In terrible times then, it is our internal world that is sustained by the Kaddish – not the Kaddish alone mind you (we also need honesty, vigilance, patience, persistence  and humility). But the Kaddish is its own antidote to despair, and this is why.

The Kaddish is above all an affirmation of hope, and not just hope for tomorrow or next week or even next year, but hope over the long haul. It is the bold contention that however much our efforts are stymied in the short run, however severe our setbacks in any given moment (or even any given lifetime), it is the long view of things that will prevail. The Kaddish images a God of history, an ultimate dominion of goodness, a momentous vision of a distant tomorrow beyond the momentary setbacks of our individual lives. 

The idea of such a “moreness” (the best word I can muster) is the very essence of religious consciousness.
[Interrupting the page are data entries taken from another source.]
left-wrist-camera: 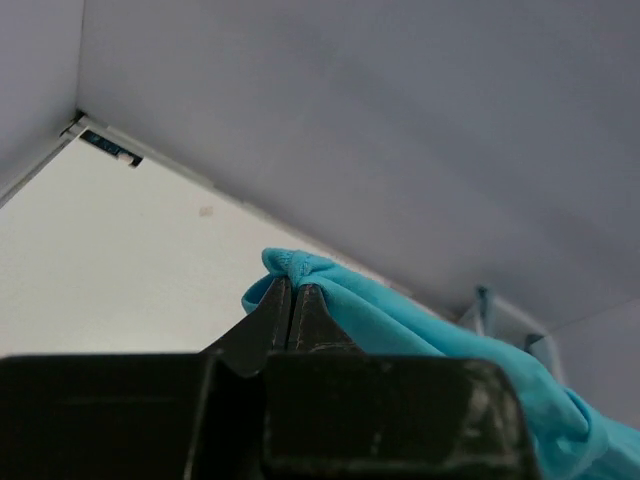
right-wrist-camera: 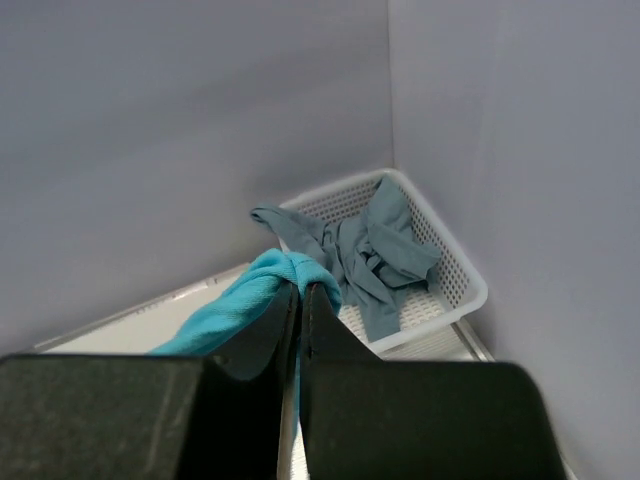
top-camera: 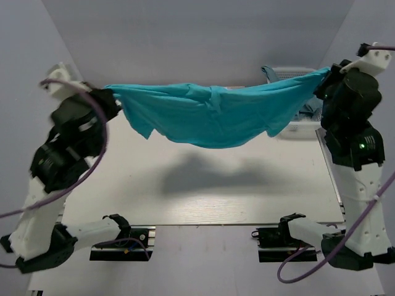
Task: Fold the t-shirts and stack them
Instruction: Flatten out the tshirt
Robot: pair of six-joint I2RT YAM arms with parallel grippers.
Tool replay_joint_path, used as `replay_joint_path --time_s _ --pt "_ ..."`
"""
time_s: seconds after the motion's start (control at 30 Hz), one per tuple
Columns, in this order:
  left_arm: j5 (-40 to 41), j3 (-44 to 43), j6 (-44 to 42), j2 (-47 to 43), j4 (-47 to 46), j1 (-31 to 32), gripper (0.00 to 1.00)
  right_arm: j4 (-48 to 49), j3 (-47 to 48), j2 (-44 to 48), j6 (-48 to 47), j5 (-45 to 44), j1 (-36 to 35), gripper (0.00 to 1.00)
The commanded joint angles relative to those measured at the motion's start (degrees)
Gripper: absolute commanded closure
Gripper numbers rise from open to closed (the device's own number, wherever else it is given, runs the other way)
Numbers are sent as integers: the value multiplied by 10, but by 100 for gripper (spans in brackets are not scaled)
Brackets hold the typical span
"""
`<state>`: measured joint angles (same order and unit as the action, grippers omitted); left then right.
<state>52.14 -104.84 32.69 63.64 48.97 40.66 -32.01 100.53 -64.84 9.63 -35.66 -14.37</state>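
Turquoise t-shirt (top-camera: 210,117) stretched, pinched by left gripper (left-wrist-camera: 292,287) and right gripper (right-wrist-camera: 300,292); grey-blue shirts (right-wrist-camera: 385,245) in basket (right-wrist-camera: 470,292).

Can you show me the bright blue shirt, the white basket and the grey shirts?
turquoise t-shirt (top-camera: 210,120): top view, its sagging middle.
white basket (right-wrist-camera: 455,272): right wrist view, its right lattice wall.
grey-blue shirts (right-wrist-camera: 385,255): right wrist view, middle of the crumpled heap.

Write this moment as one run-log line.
left gripper: shut on turquoise t-shirt | right gripper: shut on turquoise t-shirt | t-shirt: hanging above table
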Motion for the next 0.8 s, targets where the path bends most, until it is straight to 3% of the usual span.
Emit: replay_joint_path --time_s 0.0,0.13,0.33,0.47,0.6,0.77 --pt "-9 42 -19 -89 -26 -2 100 -8 19 49 -9 5 2 100" --pt "-93 75 -32 -196 -62 -2 100 -8 0 97 3 69 1 100" --pt "-99 47 -17 -208 -16 -8 100 -16 1 120 -5 71 1 100" --pt "-57 47 22 -159 30 -8 100 -29 -20 106 10 90 2 100" --pt "-11 63 96 -82 89 -8 100 -5 -108 77 38 126 2 100" --pt "16 185 145 -6 71 -9 100 59 -213 20 59 180 2 100"
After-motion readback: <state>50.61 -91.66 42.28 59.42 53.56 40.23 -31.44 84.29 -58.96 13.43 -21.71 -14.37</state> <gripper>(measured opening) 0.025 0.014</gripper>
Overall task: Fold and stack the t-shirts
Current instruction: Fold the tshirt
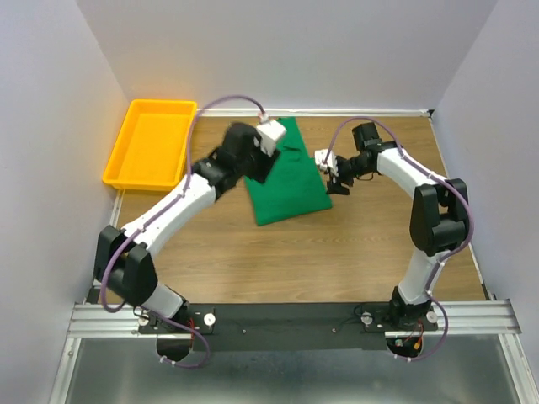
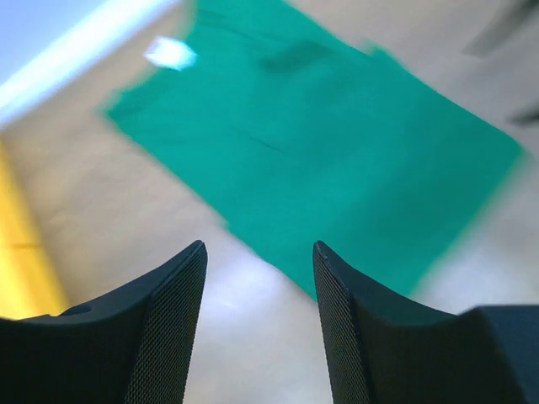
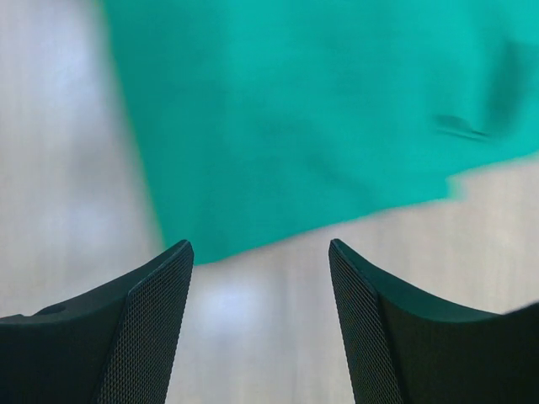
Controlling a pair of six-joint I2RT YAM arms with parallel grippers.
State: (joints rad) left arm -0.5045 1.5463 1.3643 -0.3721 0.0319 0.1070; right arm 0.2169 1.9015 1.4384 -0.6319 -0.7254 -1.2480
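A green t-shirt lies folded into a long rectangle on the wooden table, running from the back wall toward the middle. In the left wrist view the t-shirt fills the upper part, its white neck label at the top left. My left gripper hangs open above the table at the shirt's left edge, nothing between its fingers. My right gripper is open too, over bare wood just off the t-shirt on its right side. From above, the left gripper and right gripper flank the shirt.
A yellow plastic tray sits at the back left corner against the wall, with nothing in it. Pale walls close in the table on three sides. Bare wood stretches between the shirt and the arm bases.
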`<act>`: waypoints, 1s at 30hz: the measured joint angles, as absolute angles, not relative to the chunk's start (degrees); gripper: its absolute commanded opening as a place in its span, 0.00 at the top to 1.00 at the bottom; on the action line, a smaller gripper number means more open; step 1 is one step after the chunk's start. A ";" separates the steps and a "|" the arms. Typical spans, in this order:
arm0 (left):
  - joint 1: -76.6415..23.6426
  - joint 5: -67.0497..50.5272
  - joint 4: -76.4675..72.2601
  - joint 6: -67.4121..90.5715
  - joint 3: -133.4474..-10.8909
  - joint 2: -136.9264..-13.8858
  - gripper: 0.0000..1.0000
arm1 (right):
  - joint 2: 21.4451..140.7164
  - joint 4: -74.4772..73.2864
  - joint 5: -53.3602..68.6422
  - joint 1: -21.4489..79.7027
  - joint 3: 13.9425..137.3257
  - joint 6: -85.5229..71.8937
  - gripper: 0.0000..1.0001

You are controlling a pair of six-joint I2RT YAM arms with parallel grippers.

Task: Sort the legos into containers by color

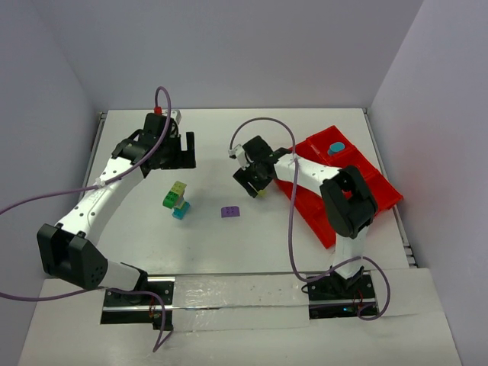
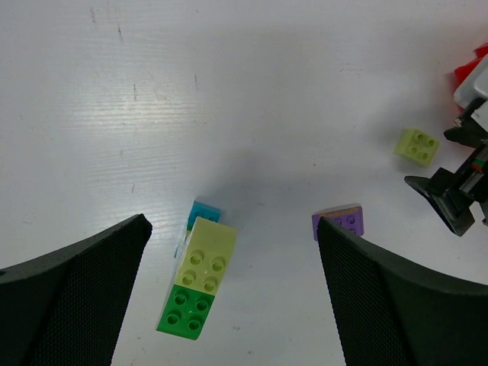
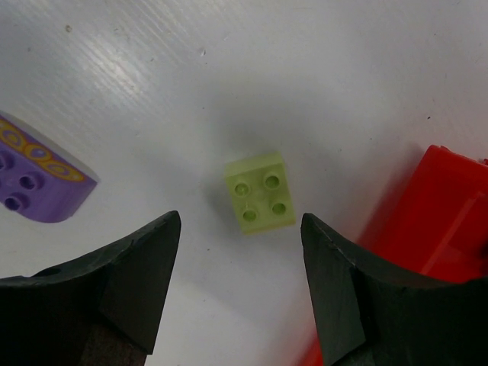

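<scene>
A stack of a pale yellow (image 1: 178,188), a green (image 1: 170,200) and a teal brick (image 1: 181,212) lies left of centre. In the left wrist view it lies low between the fingers: yellow (image 2: 204,255), green (image 2: 185,309), teal (image 2: 203,213). My left gripper (image 1: 185,152) is open and empty, above and behind the stack (image 2: 232,225). A purple brick (image 1: 230,212) lies at centre. My right gripper (image 1: 254,185) is open and empty over a single pale yellow brick (image 3: 259,191), which lies just ahead of its fingertips (image 3: 240,217). The red tray (image 1: 379,185) holds a teal brick (image 1: 336,147).
The tray's edge (image 3: 438,229) is right beside the right gripper. The purple brick (image 3: 34,187) lies to that gripper's left, and it also shows by the left gripper's right finger (image 2: 341,222). Walls close the back and both sides of the table.
</scene>
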State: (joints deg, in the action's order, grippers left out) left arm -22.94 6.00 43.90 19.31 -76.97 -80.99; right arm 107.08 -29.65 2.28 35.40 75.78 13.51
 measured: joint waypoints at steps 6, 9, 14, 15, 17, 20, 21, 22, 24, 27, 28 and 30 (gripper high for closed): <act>-22.94 6.00 43.90 19.29 -76.99 -81.66 0.01 | 110.91 -29.13 -0.52 35.40 77.22 14.12 0.31; -22.94 6.00 43.92 19.25 -77.02 -81.97 0.01 | 112.34 -29.00 -1.32 35.38 77.70 13.98 0.41; -22.94 6.04 43.96 19.00 -77.45 -82.60 0.01 | 113.73 -28.46 -2.11 35.40 78.28 13.09 0.65; -22.94 6.04 43.99 18.94 -77.56 -82.68 0.01 | 113.72 -28.32 -2.36 35.40 78.38 12.83 0.67; -22.94 6.04 43.93 18.84 -77.74 -82.75 0.01 | 113.65 -27.96 -2.41 35.38 78.48 12.28 0.72; -22.94 6.04 43.94 18.81 -77.83 -82.80 0.01 | 112.72 -27.63 -2.22 35.29 78.41 11.39 0.79; -22.94 6.04 43.92 18.81 -77.84 -82.82 0.01 | 111.90 -27.64 -1.99 35.18 78.40 10.99 0.80; -22.94 6.04 43.93 18.81 -77.84 -82.84 0.01 | 110.74 -27.59 -1.76 34.99 78.39 10.40 0.80; -22.94 6.03 43.92 18.80 -77.84 -82.85 0.01 | 107.78 -27.52 -1.58 34.30 78.39 9.23 0.80; -22.94 6.04 43.93 18.81 -77.84 -82.85 0.01 | 102.39 -27.29 -1.71 32.31 78.08 7.05 0.79; -22.94 6.04 43.94 18.81 -77.84 -82.85 0.01 | 100.33 -26.96 -1.77 31.32 77.51 5.98 0.79; -22.94 6.07 43.92 18.79 -77.84 -82.85 0.01 | 96.14 -26.33 -2.04 29.04 75.78 3.73 0.78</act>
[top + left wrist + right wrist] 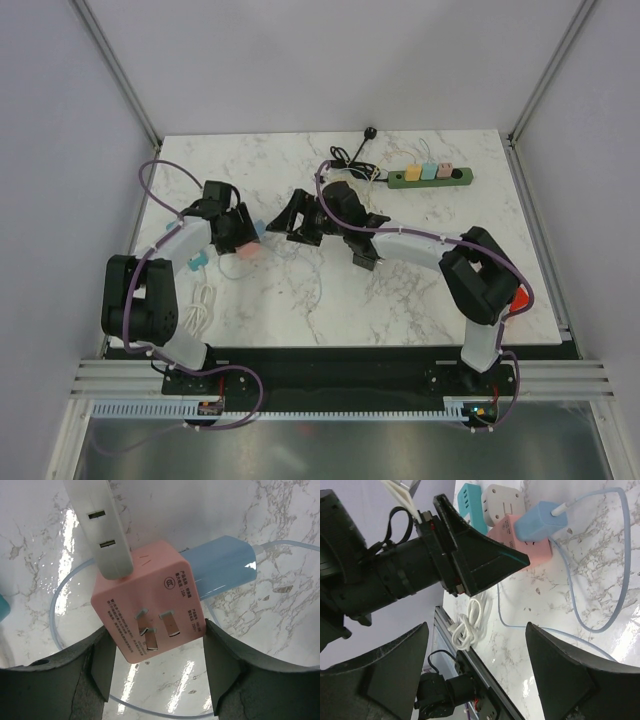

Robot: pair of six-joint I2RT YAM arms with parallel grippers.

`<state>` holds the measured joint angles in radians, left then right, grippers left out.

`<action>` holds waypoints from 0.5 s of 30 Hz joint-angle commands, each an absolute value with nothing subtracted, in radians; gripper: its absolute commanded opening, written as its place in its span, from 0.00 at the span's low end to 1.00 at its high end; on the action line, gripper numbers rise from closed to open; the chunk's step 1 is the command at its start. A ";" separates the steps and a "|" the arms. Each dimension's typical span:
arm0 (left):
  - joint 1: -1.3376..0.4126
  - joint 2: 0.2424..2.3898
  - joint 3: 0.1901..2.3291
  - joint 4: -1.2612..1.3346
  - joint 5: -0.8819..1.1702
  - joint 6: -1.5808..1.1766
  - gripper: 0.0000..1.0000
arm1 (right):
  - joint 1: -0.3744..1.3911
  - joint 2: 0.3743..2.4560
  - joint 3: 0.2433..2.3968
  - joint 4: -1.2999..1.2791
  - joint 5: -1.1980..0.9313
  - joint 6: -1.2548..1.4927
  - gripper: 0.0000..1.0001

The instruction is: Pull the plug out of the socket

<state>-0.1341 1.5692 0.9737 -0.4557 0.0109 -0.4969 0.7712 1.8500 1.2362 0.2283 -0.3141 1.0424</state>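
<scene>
A pink socket cube (150, 610) lies on the marble table with its three metal prongs facing my left wrist camera. A blue plug (225, 567) with a thin blue cable sticks out of its right side. A white plug (102, 525) sits in its top. My left gripper (156, 650) has both fingers pressed against the cube's sides. In the top view the left gripper (240, 232) is over the cube (245, 252). My right gripper (300, 222) is wide open and empty, just right of the blue plug (540, 520) and facing it.
A green power strip (430, 175) with pastel plugs and a black cable (355, 160) lies at the back. A teal adapter (195, 262) and a coiled white cable (200, 305) lie near the left arm. The thin blue cable (580, 595) loops over the table.
</scene>
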 commanded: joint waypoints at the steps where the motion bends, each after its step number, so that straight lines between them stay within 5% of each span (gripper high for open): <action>1: -0.135 1.526 0.979 -0.429 0.115 -0.440 0.02 | 0.782 1.882 1.285 0.276 -0.282 1.046 0.87; 15: -0.135 1.405 0.924 -0.370 0.311 -0.396 0.02 | 0.788 2.016 1.328 0.313 -0.238 1.046 0.87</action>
<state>-0.1333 1.4609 0.9375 -0.4458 0.2363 -0.4488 0.7830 1.9915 1.2858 0.2592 -0.2699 1.0439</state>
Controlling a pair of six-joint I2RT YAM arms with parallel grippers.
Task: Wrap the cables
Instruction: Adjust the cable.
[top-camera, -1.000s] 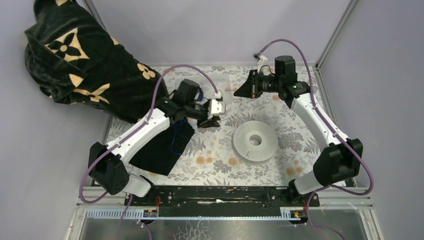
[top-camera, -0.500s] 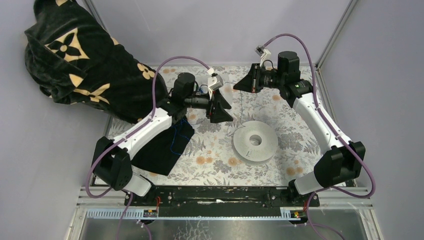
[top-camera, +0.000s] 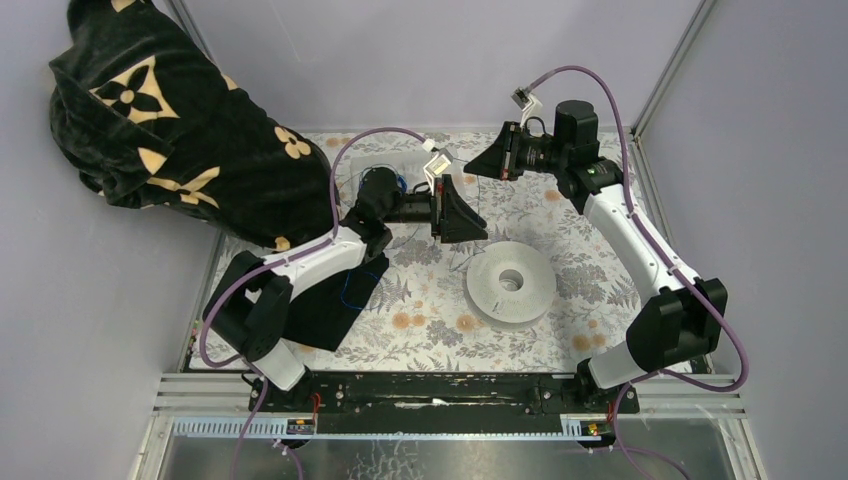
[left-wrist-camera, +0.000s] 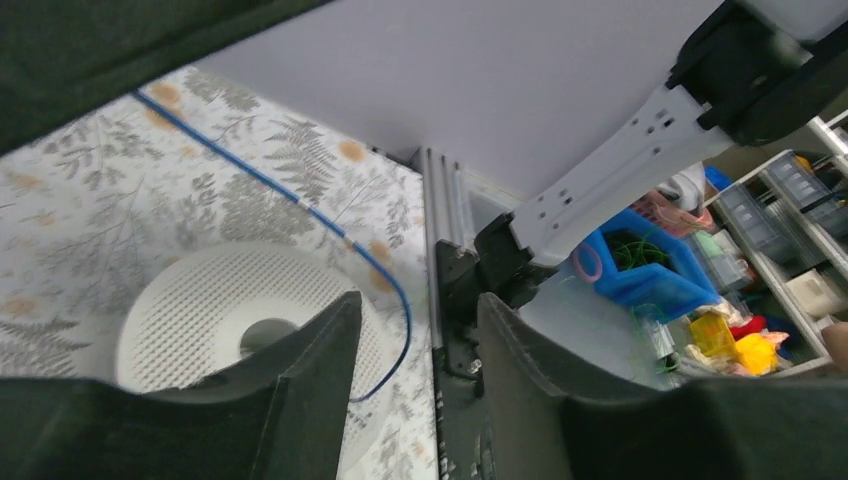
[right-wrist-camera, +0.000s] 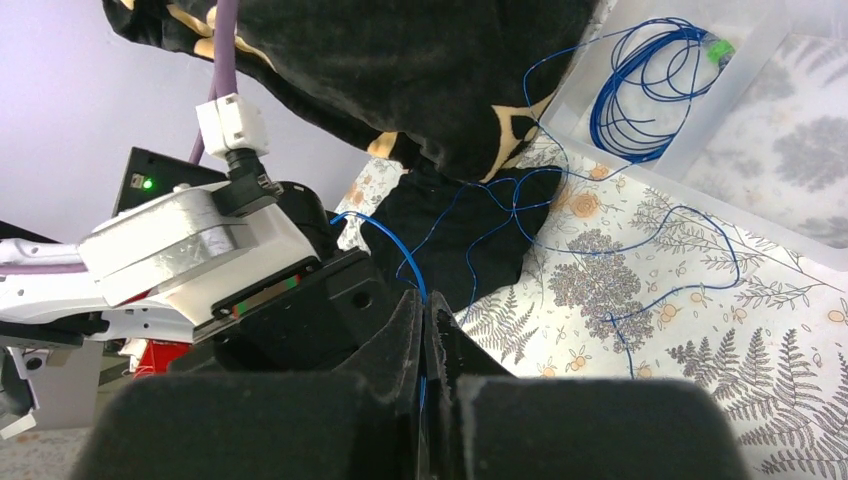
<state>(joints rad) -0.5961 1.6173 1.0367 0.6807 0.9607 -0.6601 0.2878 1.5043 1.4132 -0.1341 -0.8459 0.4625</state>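
Wire (left-wrist-camera: 300, 200), thin and blue, runs above the table. One end of that span is caught in the right claw (right-wrist-camera: 425, 300), whose two fingers are pressed together with the strand nipped at their tips. From there it arcs over toward the left claw (left-wrist-camera: 418, 305), which stands close by over the middle of the table (the two claws nearly face each other in the overhead view). The left claw's fingers are spread, with a clear gap between them. Seen from its own camera, the wire curves down through that gap, but I cannot tell whether it touches either finger. Below the left claw lies a white perforated disc (left-wrist-camera: 200, 310) with a round hole in its middle, flat on the fern-printed tablecloth (top-camera: 420, 310). More of the blue wire lies elsewhere. A coil (right-wrist-camera: 605, 120) sits inside a clear tray (right-wrist-camera: 720, 110) at the far side of the table, and loose strands (right-wrist-camera: 512, 195) straggle across the tablecloth and over a dark cloth (right-wrist-camera: 440, 230) lying flat there. A black blanket with gold flowers (top-camera: 150, 120) is draped at the table's far left corner, its edge near the tray.
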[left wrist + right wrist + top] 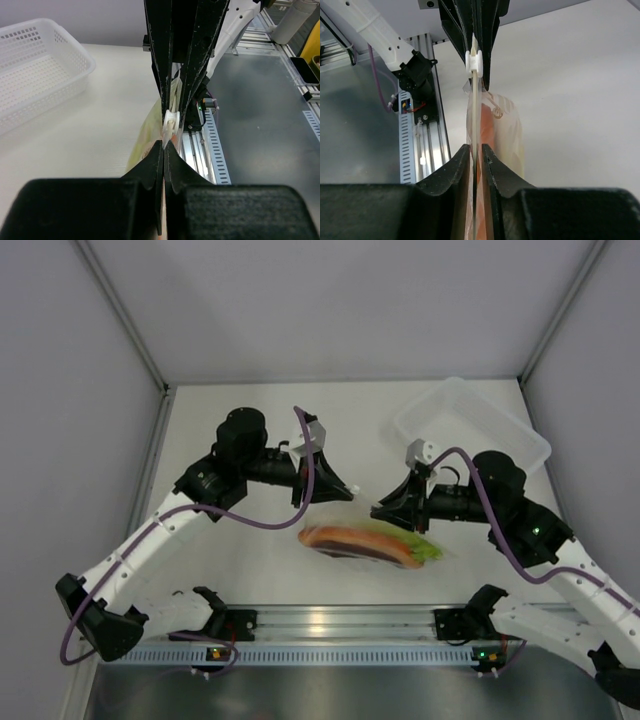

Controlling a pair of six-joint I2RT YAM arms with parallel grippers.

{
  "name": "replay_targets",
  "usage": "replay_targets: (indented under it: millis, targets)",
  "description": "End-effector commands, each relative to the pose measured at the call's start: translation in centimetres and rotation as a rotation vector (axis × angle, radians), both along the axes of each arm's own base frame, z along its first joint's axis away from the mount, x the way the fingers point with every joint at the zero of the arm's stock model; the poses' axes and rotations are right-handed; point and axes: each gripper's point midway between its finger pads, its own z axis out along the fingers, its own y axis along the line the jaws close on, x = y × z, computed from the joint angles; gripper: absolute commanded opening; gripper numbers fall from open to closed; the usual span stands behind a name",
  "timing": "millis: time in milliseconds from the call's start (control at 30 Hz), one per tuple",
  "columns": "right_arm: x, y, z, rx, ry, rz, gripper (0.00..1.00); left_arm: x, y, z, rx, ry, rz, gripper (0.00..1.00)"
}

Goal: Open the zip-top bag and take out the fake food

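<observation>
The zip-top bag [392,523] hangs low over the table between my two grippers, zip strip uppermost. Inside it lie the orange and dark-red wedge [350,541] and the pale green stalk [426,553]. My left gripper [348,494] is shut on the strip's left end, with the white slider [171,126] just past its fingertips [164,146]. My right gripper [381,508] is shut on the strip [475,115] a little to the right; in the right wrist view [476,149] its jaws clamp the strip, the slider [474,63] sits beyond, and the wedge [487,131] hangs below.
A white perforated tray [470,425] stands at the back right, also in the left wrist view [40,65]. Grey walls close the left, back and right sides. An aluminium rail [330,620] with the arm bases runs along the near edge.
</observation>
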Motion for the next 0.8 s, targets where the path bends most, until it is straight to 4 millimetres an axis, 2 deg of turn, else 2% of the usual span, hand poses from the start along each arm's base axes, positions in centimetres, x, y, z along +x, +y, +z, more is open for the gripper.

It seems also to be indelibly engraved on human consciousness, generally; we are a species that pictures “forever”; wonders about life after death; and recognizes, as Hamlet put it, “There are more things in heaven and earth, Horatio, than are dreamt of in your philosophy.” Religious metaphors like a messianic era, the Kingdom of God and the eschaton are attempts to capture this insistence that our life’s projects do not ignobly die when we do. So too are all those eulogies about the good we do continuing on beyond us. Why have liberals chosen instead to imagine that our every effort to ameliorate the world’s evils will succeed without setbacks? 

To be religious is to know that we belong to an order of things that is more than our earthly lives can contain; to know, or at last to suspect, that we are in league with God and part of eternity. 

How will I manage the new era that has begun? Through honesty, vigilance, perseverance, patience, and humility.

And when I tire of the effort that such struggle demands; when I run up against the powers that be; when I wonder whether I am making any sizable difference; I will take refuge in the Kaddish and its promise of moreness, making commutations back and forth from the world of the here and now to the place of forever.